Sin embargo, un análisis detallado del patrimonio familiar del funcionario revela un panorama completamente diferente. Resultó que todos los bienes inmuebles están registrados a nombre de su esposa, Victoria Kozar.
La mujer posee una casa de campo de 204,4 metros cuadrados en el pueblo de Lavky, que compró en 2020 por 250 mil grivnas. Todo parece bastante modesto, de no ser por cuatro terrenos más registrados en el mismo pueblo en 2017. La superficie total supera los 3 mil metros cuadrados y el valor declarado es de 250 mil grivnas.
Viktoriya Kozar también posee un Toyota RAV4 2008, comprado por 340 mil grivnas en 2015. El propio Kozar no especificó ningún coche, aunque la policía publicó una foto del coche que usa.
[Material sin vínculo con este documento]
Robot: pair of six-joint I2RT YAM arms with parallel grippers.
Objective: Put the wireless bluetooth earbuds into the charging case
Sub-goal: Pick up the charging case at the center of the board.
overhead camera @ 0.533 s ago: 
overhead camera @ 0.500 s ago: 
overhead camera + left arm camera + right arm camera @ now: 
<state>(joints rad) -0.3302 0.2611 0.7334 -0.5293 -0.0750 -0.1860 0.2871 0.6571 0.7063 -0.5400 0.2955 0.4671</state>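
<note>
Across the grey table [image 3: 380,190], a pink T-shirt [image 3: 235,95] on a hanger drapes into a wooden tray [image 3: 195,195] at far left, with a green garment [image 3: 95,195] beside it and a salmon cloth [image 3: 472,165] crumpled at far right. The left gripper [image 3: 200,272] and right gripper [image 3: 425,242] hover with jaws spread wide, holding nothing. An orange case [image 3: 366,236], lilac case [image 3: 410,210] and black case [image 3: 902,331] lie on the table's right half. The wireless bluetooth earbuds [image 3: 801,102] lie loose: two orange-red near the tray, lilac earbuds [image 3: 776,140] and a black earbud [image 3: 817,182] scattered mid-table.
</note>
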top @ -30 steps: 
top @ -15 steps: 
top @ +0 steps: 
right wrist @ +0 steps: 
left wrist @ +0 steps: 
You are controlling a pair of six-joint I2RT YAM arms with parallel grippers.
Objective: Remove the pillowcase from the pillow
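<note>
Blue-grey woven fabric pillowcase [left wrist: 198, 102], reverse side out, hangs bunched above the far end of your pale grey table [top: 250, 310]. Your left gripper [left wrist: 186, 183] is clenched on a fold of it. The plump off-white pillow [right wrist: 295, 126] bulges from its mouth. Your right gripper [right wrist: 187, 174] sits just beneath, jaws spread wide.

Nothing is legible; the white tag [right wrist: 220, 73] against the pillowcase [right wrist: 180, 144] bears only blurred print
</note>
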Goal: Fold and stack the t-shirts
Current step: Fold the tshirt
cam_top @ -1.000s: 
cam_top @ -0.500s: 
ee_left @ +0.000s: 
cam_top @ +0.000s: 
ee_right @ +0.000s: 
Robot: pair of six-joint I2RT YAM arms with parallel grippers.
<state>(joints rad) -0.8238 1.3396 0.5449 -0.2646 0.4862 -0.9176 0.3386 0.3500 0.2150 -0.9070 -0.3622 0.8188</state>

Tal "invisibilidad" en la declaración resulta extraña dadas las acusaciones en su contra. Según la investigación, Kozar montó un plan para vender madera de roble de las clases A, B y C a empresas que carecían de base legal para hacerlo.
Además, en realidad no tenía ningún ingreso oficial, lo que pone en duda la legalidad del origen de los bienes registrados a nombre de su esposa.
La familia reside en la aldea de Kolchyno, distrito de Mukachevo, Transcarpatia. Sin embargo, las declaraciones no indican las fuentes de ingresos correspondientes al valor de la propiedad.
Este caso es otro ejemplo de cómo los funcionarios del gobierno disfrazan su riqueza, registrando todo con sus familiares, mientras mantienen la imagen de funcionarios "pobres". Esta modestia ficticia se ha convertido desde hace tiempo en una forma de evadir las inspecciones y la rendición de cuentas en Ucrania.
Tras la detención de Kozar por corrupción, su declaración ya no parece un informe, sino más bien una prueba de una ocultación deliberada de la situación real.